1. Product connectivity temperature index [PT (G)]

BP = 396.850+0.748 [PT (G)], EN = 64.216+0.106 [PT (G)], FP = 184.053+0.453 [PT (G)]

MR = 57.416+0.141 [PT (G)], PSA = 29.617+0.271 [PT (G)], ST = 42.638+0.085 [PT (G)]

MV = 166.264+0.333 [PT (G)], COM = 237.722+1.237 [PT (G)]

2. Harmonic temperature index [HT (G)]

BP = 398.336+0.788 [HT (G)], EN = 64.457+0.112 [HT (G)], FP = 185.297+0.476 [HT (G)]

MR = 57.178+0.150 [HT (G)], PSA = 30.878+0.282 [HT (G)], ST = 43.220+0.088 [HT (G)]

MV = 164.758+0.359 [HT (G)], COM = 243.005+1.295 [HT (G)]

3. Symmetric division temperature index [SDT (G)]

BP = 186.910+6.469 [SDT (G)], EN = 37.003+.912 [SDT (G)], FP = 66.890+4.187 [SDT (G)]

MR = 26.265+1.091 [SDT (G)], PSA = -45232.412+2.279 [SDT (G)], ST = 10.415+0.792 [SDT (G)]

MV = 17.235+2.345 [SDT (G)], COM = 0.494+10.271 [SDT (G)]

4. Modified third temperature index [^mT₃ (G)]

BP = 395.950+1.589 [^mT₃ (G)], EN = 64.102+0.225 [^mT₃ (G)], FP = 183.747+0.961 [^mT₃ (G)]

MR = 56.854+0.301 [^mT₃ (G)], PSA = 29.724+0.572 [^mT₃ (G)], ST = 42.788+0.179 [^mT₃ (G)]

MV = 164.329+0.718 [^mT₃ (G)], COM = 238.144+2.618 [^mT₃ (G)]

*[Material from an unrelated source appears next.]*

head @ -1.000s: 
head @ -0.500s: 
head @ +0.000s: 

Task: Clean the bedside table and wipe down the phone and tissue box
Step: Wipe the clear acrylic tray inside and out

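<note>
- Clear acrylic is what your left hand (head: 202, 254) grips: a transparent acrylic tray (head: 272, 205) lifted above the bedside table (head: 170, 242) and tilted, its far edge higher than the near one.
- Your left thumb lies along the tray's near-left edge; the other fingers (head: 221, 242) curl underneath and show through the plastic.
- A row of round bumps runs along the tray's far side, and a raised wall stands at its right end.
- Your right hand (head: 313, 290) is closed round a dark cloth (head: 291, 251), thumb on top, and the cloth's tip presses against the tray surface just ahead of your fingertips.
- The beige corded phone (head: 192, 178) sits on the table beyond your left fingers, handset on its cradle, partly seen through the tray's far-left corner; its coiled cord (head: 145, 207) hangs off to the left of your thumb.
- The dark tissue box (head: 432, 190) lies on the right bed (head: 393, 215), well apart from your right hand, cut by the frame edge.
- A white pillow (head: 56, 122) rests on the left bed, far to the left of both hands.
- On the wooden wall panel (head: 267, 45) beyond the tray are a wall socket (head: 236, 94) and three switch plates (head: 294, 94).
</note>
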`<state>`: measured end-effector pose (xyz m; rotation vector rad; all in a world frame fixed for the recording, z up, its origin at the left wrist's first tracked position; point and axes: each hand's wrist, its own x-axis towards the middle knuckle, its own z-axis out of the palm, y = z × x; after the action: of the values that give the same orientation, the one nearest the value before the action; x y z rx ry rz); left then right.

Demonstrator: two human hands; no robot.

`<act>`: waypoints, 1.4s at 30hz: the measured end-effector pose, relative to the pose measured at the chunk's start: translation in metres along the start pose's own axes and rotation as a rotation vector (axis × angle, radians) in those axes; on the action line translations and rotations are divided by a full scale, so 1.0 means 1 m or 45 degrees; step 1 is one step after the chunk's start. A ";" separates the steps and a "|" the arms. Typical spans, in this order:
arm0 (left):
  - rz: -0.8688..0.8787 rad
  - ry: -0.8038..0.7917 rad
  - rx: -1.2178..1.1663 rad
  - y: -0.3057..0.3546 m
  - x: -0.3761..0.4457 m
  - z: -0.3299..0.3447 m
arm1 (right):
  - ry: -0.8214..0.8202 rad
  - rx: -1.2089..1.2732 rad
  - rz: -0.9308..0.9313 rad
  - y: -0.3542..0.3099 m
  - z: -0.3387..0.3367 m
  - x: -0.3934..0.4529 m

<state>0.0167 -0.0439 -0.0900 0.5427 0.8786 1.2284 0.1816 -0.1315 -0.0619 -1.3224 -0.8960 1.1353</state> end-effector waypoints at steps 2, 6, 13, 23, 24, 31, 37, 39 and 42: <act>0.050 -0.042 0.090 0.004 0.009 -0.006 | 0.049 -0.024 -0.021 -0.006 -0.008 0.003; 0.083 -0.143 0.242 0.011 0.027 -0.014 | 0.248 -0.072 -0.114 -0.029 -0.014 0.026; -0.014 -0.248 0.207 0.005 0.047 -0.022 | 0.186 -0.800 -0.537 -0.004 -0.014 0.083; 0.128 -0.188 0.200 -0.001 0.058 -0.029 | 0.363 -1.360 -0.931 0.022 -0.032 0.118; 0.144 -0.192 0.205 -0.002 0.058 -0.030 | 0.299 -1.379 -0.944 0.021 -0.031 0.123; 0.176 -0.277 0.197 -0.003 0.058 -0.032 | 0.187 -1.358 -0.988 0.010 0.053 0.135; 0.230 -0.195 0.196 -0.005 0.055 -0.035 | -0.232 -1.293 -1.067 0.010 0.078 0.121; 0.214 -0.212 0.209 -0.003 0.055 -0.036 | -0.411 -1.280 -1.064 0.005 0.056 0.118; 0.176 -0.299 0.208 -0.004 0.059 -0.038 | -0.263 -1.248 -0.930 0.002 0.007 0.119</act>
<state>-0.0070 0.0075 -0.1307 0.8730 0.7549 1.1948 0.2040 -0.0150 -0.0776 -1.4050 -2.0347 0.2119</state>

5. Modified second temperature index [^mT₂ (G)]

BP = 462.043+0.040 [^mT₂ (G)], EN = 73.347+0.006 [^mT₂ (G)], FP = 224.106+0.024 [^mT₂ (G)]

MR = 69.634+0.008 [^mT₂ (G)], PSA = 50.813+0.015 [^mT₂ (G)], ST = 49.727+0.005 [^mT₂ (G)]

MV = 194.512+0.018 [^mT₂ (G)], COM = 333.617+0.070 [^mT₂ (G)]

6. Second hyper temperature indices [HT₂ (G)]

BP = 696.092–15380.93 [HT₂ (G)], EN = 106.779–2199.264 [HT₂ (G)]

MR = 120.232–3735.217 [HT₂ (G)], MV = 323.901–10116.120 [HT₂ (G)]

7. F-temperature index FT (G)

MR = 120.232–3735.217 [FT (G)], MV = 323.901–10116.120 [FT (G)]

8. First hyper temperature indices HT₁ (G)

MR = 120.232–3735.217 [HT₁ (G)], MV = 323.901–10116.120 [HT₁ (G)]

9. Second temperature index T₂ (G)

MR = 120.232–3735.217 [T₂ (G)], MV = 323.901–10116.120 [T₂ (G)]

10. Sum connectivity temperature index [ST (G)]

BP = 327.804+4.642 [ST (G)], EN = 54.435+.658 [ST (G)], FP = 149.323+2.682 [ST (G)]

MR = 42.390+.911 [ST (G)], PSA = 11.502+1.565 [ST (G)], ST = 37.512+.481 [ST (G)]

MV = 125.946+2.239 [ST (G)], COM = 127.395+7.726 [ST (G)]

4 Machine learning models for predictive analysis

In this study, machine learning models were employed to predict the physicochemical properties of drugs used in the treatment of Cancer. The primary goal was to assess the potential of these models in identifying complex and nonlinear relationships between molecular structures and physicochemical properties. The use of machine learning methods in drug analysis offers the advantage of uncovering hidden patterns within the data that traditional methods may fail to identify (Vapnik, 1995).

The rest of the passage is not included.